En el marco de la crisis sanitaria mundial provocada por el coronavirus hemos podido comprobar, en este sentido, que la concepción neoliberal del Estado, excesivamente centrada en su adelgazamiento a través de los corsés del principio de estabilidad presupuestaria y sostenibilidad financiera, no sólo está agotada, sino que es perjudicial para la preservación del bien público sobre los, en demasiadas ocasiones, espurios intereses particulares.

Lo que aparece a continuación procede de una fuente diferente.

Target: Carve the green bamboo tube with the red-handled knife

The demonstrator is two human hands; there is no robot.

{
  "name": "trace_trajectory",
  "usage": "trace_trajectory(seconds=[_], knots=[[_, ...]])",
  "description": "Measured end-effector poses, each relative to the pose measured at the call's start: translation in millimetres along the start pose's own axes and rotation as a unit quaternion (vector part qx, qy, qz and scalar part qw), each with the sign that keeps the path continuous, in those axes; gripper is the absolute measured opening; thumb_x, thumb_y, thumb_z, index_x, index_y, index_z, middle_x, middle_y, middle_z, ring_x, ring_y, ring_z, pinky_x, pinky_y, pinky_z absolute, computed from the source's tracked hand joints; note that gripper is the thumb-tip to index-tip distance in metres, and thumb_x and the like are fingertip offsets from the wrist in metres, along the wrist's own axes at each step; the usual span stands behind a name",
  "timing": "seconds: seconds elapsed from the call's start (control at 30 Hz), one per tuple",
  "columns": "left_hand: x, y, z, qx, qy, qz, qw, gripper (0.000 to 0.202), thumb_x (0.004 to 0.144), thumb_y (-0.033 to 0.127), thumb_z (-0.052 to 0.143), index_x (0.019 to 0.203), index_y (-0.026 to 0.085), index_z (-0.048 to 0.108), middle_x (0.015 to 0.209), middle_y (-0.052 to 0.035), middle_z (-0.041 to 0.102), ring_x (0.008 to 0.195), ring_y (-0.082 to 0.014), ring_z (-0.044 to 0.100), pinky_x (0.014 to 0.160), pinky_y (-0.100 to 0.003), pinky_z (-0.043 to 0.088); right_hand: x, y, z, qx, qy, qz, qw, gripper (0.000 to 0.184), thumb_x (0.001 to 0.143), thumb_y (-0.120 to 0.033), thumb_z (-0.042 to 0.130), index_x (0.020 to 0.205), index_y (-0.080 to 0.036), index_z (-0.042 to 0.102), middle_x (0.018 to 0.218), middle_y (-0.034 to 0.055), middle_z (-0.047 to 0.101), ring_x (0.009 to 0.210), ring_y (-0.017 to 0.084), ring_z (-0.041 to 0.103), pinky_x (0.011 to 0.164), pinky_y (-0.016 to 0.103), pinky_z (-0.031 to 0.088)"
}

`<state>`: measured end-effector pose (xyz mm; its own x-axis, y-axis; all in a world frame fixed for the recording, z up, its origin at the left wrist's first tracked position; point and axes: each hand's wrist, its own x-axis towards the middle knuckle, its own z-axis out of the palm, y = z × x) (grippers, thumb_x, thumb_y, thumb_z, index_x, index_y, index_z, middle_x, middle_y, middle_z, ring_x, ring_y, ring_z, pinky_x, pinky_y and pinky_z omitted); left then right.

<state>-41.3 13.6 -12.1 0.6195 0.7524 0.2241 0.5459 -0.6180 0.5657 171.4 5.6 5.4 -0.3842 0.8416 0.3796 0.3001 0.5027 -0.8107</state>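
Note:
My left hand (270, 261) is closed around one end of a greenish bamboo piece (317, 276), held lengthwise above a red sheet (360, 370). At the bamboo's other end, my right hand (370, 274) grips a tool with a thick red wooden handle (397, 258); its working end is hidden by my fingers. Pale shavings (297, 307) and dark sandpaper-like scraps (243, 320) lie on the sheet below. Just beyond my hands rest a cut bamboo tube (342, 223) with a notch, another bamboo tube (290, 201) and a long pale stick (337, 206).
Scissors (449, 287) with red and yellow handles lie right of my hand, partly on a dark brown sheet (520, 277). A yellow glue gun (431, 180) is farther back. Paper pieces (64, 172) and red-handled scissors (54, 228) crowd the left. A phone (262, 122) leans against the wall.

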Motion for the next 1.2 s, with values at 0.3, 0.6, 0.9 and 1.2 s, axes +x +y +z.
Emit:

El modelo económico español, favorable y tendente a la hiperconcentración territorial de todos los recursos, solo puede ser corregido por el Estado, y no por un Estado cualquiera, sino por aquel que se rearme desde el paradigma “social y democrático de Derecho” (art. 1 de la Constitución) para perseguir ese bien público que, como comunidad, debemos alcanzar, perfeccionar y completar. De ahí que, en un esfuerzo conjunto, tengamos que focalizar esta preocupación renovada por lo común, por lo colectivo y por lo público, también en el modelo territorial y local, y hacerlo no por pruritos de académicos, juristas o economistas, sino por la necesidad palmaria, urgente, de replantear la estructuración de nuestras relaciones económicas y sociales. Algo que pasa, necesariamente, por un impulso de lo local, de lo municipal y de lo cercano frente al dislate de la concentración urbana, y que puede coadyuvar a la realización de un modelo económico y social más justo, ecológico, sostenible y mejor preparado, además, para combatir las graves amenazas que hoy nos afectan.
Reformemos lo local para reforzar lo local. Dotemos a nuestros ayuntamientos de una autonomía verdadera, no sólo nominal, a través de su fusión o del refuerzo de las estructuras supramunicipales, pero hagámoslo desde y para una perspectiva integral que esté presidida por el abandono de todas aquellas ideologías contrarias al bien común y al interés público y que son, por ende, obstáculos de la transformación social que el país, que Europa y el propio planeta, nos piden a gritos.